Problem to work on: Write out exactly the lines below that run from the one containing "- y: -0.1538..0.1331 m" through the one containing "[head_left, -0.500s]", both included, with no other lines.

Dataset section:
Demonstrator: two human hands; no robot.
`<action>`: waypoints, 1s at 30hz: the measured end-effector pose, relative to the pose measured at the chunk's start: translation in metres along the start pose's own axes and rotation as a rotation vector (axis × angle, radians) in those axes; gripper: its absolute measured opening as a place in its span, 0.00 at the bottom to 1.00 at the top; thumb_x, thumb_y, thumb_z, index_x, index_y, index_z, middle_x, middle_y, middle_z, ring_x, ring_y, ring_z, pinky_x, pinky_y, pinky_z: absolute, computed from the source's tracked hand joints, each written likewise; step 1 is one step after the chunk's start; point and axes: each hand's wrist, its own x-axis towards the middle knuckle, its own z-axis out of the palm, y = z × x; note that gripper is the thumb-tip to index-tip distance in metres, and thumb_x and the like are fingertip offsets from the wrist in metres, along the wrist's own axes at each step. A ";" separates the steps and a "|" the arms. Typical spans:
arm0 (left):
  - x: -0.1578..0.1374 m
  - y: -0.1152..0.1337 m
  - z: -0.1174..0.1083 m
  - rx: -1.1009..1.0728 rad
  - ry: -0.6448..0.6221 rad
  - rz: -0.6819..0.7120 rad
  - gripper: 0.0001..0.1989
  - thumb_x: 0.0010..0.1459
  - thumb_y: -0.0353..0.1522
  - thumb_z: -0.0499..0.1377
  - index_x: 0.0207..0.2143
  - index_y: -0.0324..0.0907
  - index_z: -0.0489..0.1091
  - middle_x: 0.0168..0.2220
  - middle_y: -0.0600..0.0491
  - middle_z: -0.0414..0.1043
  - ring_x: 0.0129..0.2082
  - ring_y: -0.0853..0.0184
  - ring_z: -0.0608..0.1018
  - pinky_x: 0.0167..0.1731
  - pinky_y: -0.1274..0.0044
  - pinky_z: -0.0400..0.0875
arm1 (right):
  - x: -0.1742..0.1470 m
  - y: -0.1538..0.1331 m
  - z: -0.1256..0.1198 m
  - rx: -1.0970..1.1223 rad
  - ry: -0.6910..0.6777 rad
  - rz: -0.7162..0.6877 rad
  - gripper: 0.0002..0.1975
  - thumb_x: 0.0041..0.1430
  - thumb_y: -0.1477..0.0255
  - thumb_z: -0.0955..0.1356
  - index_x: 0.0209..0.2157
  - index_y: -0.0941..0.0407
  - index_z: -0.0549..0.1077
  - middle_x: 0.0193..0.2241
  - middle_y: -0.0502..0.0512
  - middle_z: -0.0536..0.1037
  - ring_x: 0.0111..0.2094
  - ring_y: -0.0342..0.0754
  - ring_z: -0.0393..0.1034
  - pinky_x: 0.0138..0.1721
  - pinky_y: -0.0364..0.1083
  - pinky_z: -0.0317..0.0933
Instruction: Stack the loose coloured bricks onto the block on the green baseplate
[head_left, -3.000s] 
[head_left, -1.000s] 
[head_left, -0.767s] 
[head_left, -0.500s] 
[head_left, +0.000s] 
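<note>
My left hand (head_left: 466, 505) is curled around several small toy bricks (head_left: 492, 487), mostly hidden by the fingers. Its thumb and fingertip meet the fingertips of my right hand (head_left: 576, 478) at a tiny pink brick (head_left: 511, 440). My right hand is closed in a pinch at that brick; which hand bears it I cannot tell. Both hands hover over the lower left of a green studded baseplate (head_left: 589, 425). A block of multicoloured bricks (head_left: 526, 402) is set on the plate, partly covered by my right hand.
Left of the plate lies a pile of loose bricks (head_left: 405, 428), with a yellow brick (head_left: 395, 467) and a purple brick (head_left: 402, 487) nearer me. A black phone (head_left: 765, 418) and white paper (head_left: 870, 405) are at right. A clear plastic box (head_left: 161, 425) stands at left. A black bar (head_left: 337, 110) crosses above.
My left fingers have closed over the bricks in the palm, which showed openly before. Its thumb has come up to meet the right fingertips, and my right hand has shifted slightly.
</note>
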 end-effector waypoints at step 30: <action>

Task output:
  - y: -0.1538..0.1331 m
  - z: -0.1256..0.1198 m
  - rx: -1.0970..1.1223 rad
  - ry: -0.6910..0.6777 rad
  - rz: -0.7162..0.6877 rad
  - gripper: 0.0002..0.1975
  - thumb_x: 0.0041..0.1430
  - thumb_y: -0.1477..0.0255
  - thumb_z: -0.0955..0.1356
  - index_x: 0.0209..0.2157
  - index_y: -0.0941..0.0407
  - index_z: -0.0549..0.1077
  - middle_x: 0.0193..0.2241
  - middle_y: -0.0502..0.0512
  - middle_z: -0.0536..0.1037
  - ring_x: 0.0111..0.2094
  - ring_y: -0.0342..0.0754
  - ring_z: -0.0393..0.1034
  - pinky_x: 0.0138..0.1721
  - pinky_y: -0.0364..0.1083
  - pinky_z: -0.0317..0.0933
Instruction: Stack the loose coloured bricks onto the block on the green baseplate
[head_left, -3.000s] 
[head_left, -1.000s] 
[head_left, -0.767s] 
[head_left, -0.500s] 

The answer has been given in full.